Gaspard Gabriel
24 Mai 2022, 12:26
Les politiques monétaires de la zone euro et des États-Unis vont s’opposer. Gabriel Gaspard, chef d’entreprise à la retraite et docteur en informatique des organisations, analyse les effets de cette guerre d’inflation.
La Banque centrale européenne (BCE) suit généralement la politique de la Banque centrale américaine (FED). Mais depuis le début 2021 et le retour de l’inflation, on note des divergences majeures et des stratégies différentes. Une première depuis deux ans, la FED vient de relever ses taux directeurs de 0,25 % le 16 mars 2022, et des nouvelles hausses sont à prévoir en 2022. La BCE aurait dû faire de même comme le préconisent beaucoup d’économistes et de décideurs, car la hausse des prix touche tout le monde. Pour qui la facture sera-t-elle la plus salée ?
« Le pire reste peut-être à venir, avertissent les experts. »

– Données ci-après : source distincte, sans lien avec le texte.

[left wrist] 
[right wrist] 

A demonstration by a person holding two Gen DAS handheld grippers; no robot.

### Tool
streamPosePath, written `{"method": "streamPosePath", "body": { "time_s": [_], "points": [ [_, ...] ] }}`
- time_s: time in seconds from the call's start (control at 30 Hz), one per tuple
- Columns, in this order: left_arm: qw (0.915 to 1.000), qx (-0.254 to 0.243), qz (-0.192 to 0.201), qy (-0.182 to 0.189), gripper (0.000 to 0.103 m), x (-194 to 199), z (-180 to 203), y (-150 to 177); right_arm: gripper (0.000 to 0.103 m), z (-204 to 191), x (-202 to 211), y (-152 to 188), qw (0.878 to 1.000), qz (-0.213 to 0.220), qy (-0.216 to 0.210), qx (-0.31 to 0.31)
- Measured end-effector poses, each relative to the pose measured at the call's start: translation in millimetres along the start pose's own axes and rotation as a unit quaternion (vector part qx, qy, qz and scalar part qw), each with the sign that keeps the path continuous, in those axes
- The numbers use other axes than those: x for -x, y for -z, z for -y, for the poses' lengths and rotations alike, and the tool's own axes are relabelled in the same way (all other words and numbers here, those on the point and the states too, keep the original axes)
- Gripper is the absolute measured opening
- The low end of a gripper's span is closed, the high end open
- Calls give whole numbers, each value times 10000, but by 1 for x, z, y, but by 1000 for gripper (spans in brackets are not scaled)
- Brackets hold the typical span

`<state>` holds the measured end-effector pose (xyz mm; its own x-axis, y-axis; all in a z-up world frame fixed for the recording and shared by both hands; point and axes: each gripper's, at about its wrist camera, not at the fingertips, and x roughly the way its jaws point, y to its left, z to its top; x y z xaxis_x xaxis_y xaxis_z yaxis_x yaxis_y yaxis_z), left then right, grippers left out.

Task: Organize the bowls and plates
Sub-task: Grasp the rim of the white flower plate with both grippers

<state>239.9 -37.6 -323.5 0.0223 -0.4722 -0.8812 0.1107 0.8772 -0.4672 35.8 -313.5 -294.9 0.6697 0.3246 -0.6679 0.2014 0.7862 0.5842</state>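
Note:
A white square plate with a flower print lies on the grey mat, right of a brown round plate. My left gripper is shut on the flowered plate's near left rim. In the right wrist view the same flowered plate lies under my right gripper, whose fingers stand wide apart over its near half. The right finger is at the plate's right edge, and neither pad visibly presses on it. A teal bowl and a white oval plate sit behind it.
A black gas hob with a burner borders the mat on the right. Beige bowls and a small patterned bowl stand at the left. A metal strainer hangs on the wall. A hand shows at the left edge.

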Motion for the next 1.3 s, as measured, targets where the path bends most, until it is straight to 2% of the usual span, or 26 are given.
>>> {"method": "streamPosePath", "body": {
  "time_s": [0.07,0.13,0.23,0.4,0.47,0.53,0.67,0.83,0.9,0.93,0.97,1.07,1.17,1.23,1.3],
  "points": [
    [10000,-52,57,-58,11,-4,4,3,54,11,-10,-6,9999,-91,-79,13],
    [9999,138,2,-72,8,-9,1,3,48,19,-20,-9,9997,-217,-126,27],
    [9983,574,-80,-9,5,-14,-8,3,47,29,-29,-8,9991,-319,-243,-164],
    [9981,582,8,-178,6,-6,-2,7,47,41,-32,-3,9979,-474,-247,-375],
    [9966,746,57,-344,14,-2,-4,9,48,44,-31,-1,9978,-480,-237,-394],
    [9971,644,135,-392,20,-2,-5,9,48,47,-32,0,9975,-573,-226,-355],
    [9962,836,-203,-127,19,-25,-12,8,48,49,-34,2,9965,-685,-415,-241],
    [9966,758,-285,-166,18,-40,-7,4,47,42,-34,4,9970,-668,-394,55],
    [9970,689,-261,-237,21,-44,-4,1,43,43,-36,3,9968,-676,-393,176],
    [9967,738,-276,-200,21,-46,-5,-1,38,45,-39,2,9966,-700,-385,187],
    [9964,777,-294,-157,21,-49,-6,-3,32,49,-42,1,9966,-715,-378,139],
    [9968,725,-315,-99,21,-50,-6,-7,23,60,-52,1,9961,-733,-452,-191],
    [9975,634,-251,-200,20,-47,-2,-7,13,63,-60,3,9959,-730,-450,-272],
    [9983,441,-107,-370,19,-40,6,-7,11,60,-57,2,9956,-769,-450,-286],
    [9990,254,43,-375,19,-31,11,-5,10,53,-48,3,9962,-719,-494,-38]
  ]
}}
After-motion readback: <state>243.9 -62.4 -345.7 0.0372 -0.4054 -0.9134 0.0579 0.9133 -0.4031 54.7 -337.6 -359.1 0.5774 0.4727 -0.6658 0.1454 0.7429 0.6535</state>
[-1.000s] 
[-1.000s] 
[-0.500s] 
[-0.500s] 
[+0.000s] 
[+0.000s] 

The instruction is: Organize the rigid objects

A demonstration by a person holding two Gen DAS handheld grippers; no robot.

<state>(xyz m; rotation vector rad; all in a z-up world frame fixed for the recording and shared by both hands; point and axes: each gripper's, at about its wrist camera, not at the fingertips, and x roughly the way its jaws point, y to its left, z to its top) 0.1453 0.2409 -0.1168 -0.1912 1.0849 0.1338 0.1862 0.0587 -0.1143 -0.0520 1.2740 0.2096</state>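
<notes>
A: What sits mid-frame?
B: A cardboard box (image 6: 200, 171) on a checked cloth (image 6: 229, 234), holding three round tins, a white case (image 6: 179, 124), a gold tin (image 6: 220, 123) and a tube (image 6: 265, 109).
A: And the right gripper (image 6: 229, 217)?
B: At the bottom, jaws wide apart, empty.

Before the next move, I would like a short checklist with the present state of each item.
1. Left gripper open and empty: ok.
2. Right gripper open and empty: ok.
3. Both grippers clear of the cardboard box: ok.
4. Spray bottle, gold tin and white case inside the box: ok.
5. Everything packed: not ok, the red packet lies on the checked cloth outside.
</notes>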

Conséquence des prix de l’énergie. Depuis quelques mois, l’inflation annuelle dans la zone euro est supérieure à l’objectif de 2 % de la BCE et proche de l’inflation américaine qui couvre un éventail plus large de biens et de services. Dans la mesure où les prix de l’énergie alimentent beaucoup l’inflation dans la zone euro à cause de la guerre en Ukraine, la BCE estime que cette hausse de l’inflation est transitoire et qu’une hausse du taux directeur ne serait pas le bon outil pour influer sur les prix de l’énergie. La crise de l’énergie est devenue mondiale et tandis que l’économie se détache progressivement des énergies fossiles, le pire reste peut-être à venir, avertissent les experts.
Inflation et croissance
Faut-il augmenter les taux directeurs en temps de guerre ? Aujourd’hui, un taux d’inflation élevé donne à la BCE deux problèmes simultanés à résoudre : l’inflation et la croissance. Une guerre à la porte de l’Europe rend l’équation plus difficile à décider. Une hausse des taux directeurs rend les taux de d’emprunts plus élevés, les entreprises réduisent leurs investissements, les consommateurs dépensent moins, et la croissance sera révisée à la baisse. Il est certain que la BCE préfère ignorer la hausse des prix des produits alimentaires et de l’énergie et se consacrer à la soutenabilité des dettes publiques par rapport au pouvoir d’achat des Européens. Politiquement cette approche est explosive. Si les citoyens n’arrivent plus à s’approvisionner à des bons prix en nourriture et en énergie quasi-quotidiennement, ça sera peut-être le déclenchement de la colère populaire et la BCE devrait arrêter de faire de la politique et revenir à sa mission première : lutter contre l’inflation et augmenter les taux directeurs. La hausse des taux est-elle vraiment un instrument nécessaire en période de guerre ? L’exemple de la FED montre que malgré l’augmentation de son taux directeur de 0,25 % en mars 2022, la baisse des taux d’intérêt réels sur cinq ans a poursuivi sa chute de 0,5 % depuis février 2022.